Newspapers, magazines, television…we all come across different forms of media everyday of our lives, but how many of us actually get the chance to be in the media sharing an important message with the world.

I am one of the ‘lucky’ ones that have had this opportunity.

Let’s start at the beginning.

My first media venture came about last year. The Encephalitis Society put me in touch with someone from The Daily Mail who was interested in writing an article about anti NMDA-r Encephalitis.  A phone interview took place and a photographer was sent to the house.

Me

At least I now know that modelling is NOT for me…

The article came out on the Tuesday when I was at School volunteering. At break time I passed the article around the staff room.
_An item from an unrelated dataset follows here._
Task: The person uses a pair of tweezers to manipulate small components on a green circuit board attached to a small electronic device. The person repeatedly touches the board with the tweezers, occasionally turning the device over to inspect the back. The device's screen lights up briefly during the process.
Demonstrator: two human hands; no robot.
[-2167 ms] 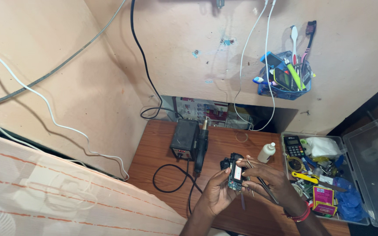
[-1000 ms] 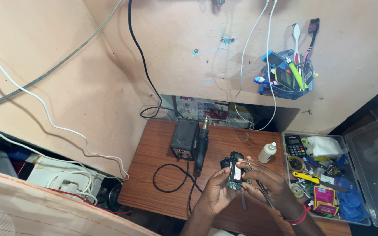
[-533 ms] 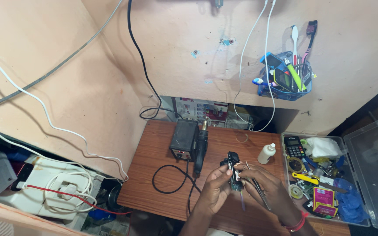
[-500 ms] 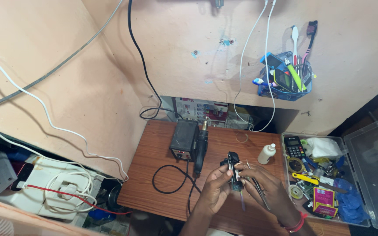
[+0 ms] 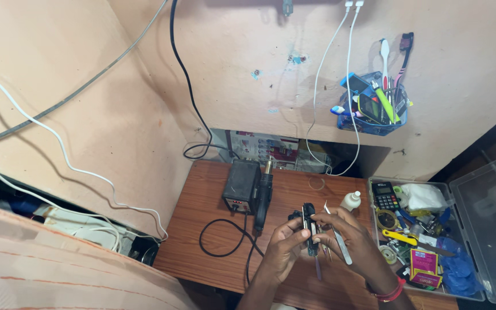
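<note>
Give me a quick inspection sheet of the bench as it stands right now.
Surface: brown wooden table, partly bare at the left.
Job's things: small dark phone-like device held edge-on between both hands; tweezers in the right hand.
Clutter: open clear parts box with calculator, tape and tools; white bottle.
Grips: left hand and right hand both closed on the device.
Cables: black cable looped on the table; white cables down the wall.
Surroundings: black heat station, blue wall basket.
</note>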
The general consensus was that it was great to raise awareness, even in The Daily Mail!

http://www.dailymail.co.uk/health/article-2316825/Driven-insane-immune-One-womans-terrifying-story-reveals-rogue-particles-brain-trigger-mental-illness.html

But this was just the start.

About a year later I was contacted again by a News Agency. Now that the Encephalitis Society have expanded and introduced a new role for a ‘media man’, getting awareness raised in the media is much more straightforward.

This was my chance to tell ‘my story’.

I have learnt in recent times that the media like to put a ‘spin’ on everything. Memory problems were the route this article took. Of course, they needed photos to back up the writing so my Mum and I had our photos taken in specific poses. Our particular favourite was the “look confused” pose; glasses on, dictionary in hand, looking ‘confused’. Awkward!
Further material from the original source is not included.